*Your goal:* Could you reproduce the lines below from the one with "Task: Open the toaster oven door" through the one with "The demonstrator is"? Keep both ends and add nothing.

Segment Start: Source data

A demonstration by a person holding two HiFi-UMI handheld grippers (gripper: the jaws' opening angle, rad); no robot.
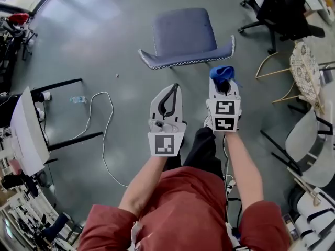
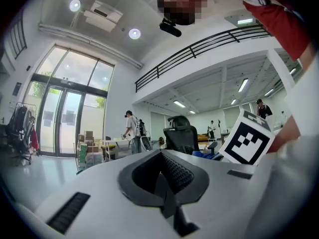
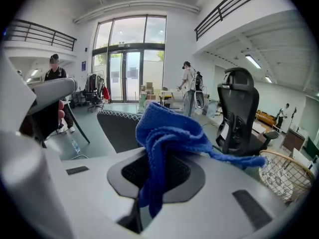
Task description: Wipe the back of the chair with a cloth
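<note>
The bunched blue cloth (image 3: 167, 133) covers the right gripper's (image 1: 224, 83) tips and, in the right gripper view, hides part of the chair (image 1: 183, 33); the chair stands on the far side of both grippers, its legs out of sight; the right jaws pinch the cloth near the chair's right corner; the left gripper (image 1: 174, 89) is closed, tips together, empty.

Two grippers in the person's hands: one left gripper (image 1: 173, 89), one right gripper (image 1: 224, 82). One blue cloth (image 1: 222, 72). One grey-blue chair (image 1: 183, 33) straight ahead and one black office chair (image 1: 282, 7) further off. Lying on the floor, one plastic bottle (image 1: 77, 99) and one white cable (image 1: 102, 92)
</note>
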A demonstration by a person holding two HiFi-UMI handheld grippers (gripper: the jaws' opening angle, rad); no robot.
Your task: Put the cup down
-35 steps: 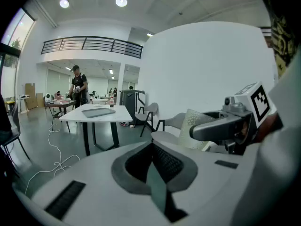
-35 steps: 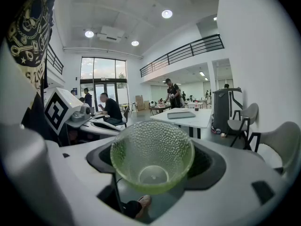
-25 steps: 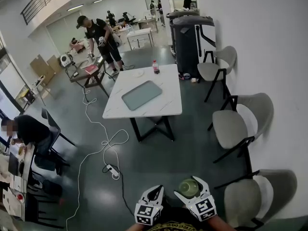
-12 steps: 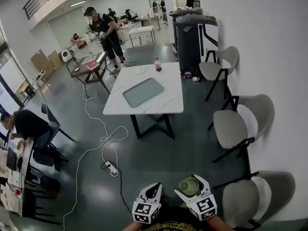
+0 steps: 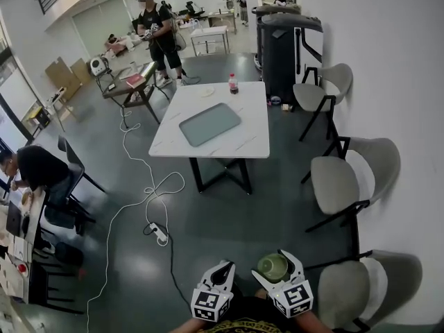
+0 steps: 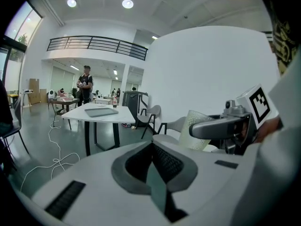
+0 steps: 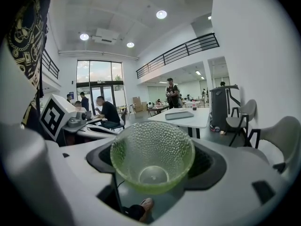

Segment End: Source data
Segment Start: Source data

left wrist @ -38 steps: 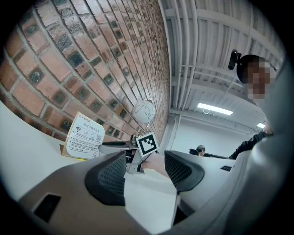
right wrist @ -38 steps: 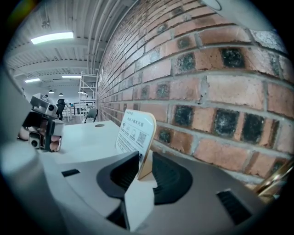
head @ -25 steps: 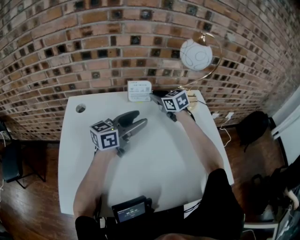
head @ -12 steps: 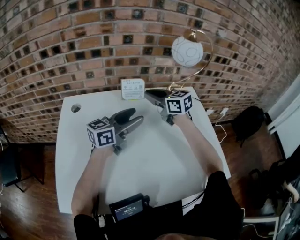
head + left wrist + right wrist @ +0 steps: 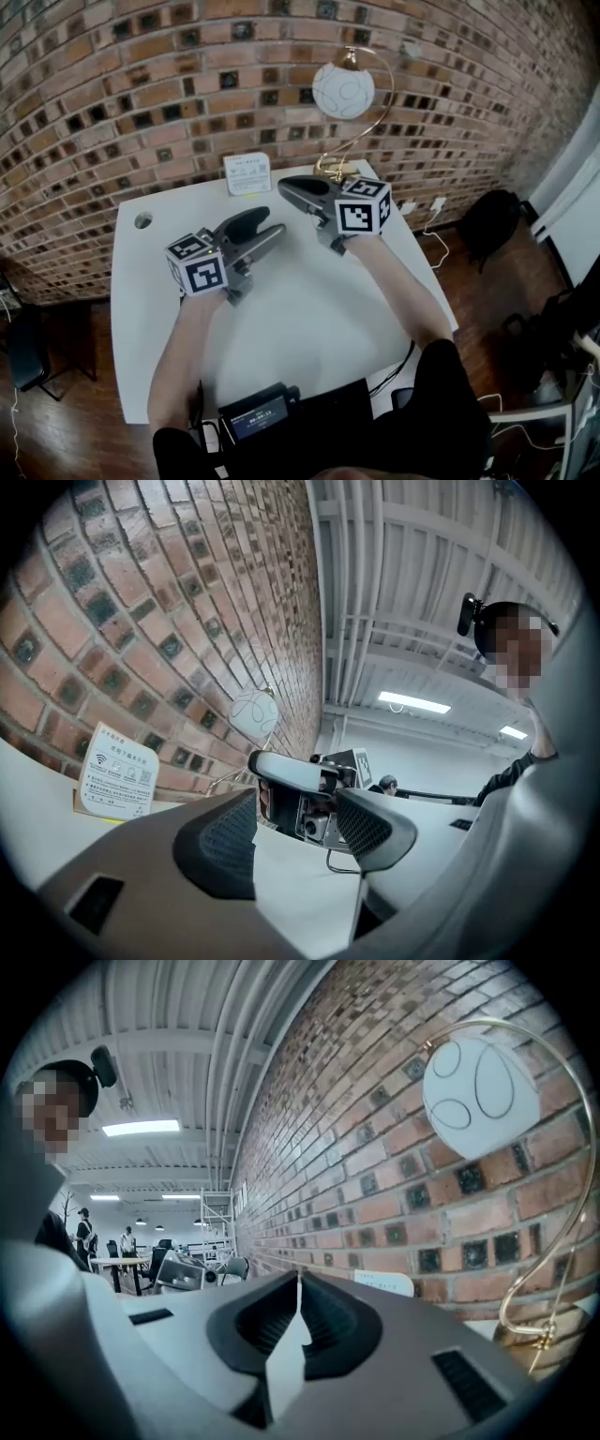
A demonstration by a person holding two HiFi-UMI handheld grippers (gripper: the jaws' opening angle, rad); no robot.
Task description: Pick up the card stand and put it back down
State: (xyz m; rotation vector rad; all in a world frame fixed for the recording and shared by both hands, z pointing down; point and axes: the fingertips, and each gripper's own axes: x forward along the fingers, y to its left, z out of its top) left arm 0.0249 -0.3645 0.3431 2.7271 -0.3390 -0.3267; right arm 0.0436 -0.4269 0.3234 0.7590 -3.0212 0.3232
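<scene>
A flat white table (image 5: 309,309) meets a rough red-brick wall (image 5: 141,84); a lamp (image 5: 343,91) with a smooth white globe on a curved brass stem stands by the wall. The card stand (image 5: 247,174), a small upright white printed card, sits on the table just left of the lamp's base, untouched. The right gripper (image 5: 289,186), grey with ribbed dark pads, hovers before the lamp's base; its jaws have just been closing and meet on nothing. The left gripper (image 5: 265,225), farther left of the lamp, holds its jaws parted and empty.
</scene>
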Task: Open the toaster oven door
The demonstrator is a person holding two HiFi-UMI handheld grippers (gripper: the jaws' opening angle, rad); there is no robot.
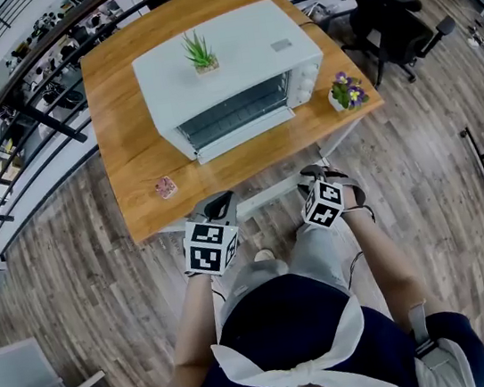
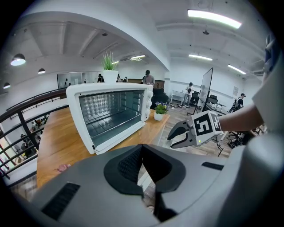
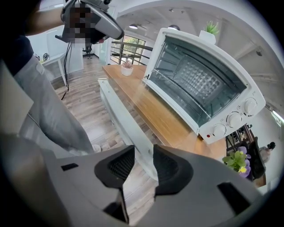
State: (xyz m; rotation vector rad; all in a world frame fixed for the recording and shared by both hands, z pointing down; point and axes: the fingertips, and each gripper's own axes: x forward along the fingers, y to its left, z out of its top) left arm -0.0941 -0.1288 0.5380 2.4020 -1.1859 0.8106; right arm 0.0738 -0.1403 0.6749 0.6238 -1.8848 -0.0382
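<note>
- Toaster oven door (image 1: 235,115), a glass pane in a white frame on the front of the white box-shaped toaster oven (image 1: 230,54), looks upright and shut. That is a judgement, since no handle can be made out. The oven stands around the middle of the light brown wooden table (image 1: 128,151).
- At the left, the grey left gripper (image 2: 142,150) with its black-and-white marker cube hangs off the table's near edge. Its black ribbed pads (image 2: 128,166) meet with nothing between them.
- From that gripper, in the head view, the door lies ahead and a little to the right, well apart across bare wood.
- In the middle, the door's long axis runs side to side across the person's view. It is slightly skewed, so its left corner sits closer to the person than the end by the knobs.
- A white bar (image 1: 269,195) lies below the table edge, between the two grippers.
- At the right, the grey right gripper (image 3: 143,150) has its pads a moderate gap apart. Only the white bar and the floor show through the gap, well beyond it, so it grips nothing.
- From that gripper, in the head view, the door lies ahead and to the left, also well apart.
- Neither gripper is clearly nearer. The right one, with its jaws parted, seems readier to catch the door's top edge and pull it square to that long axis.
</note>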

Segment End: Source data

*Problem solution:*
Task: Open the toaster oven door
The demonstrator is a person holding two HiFi-UMI handheld grippers (gripper: the jaws' opening angle, rad); there is no robot.

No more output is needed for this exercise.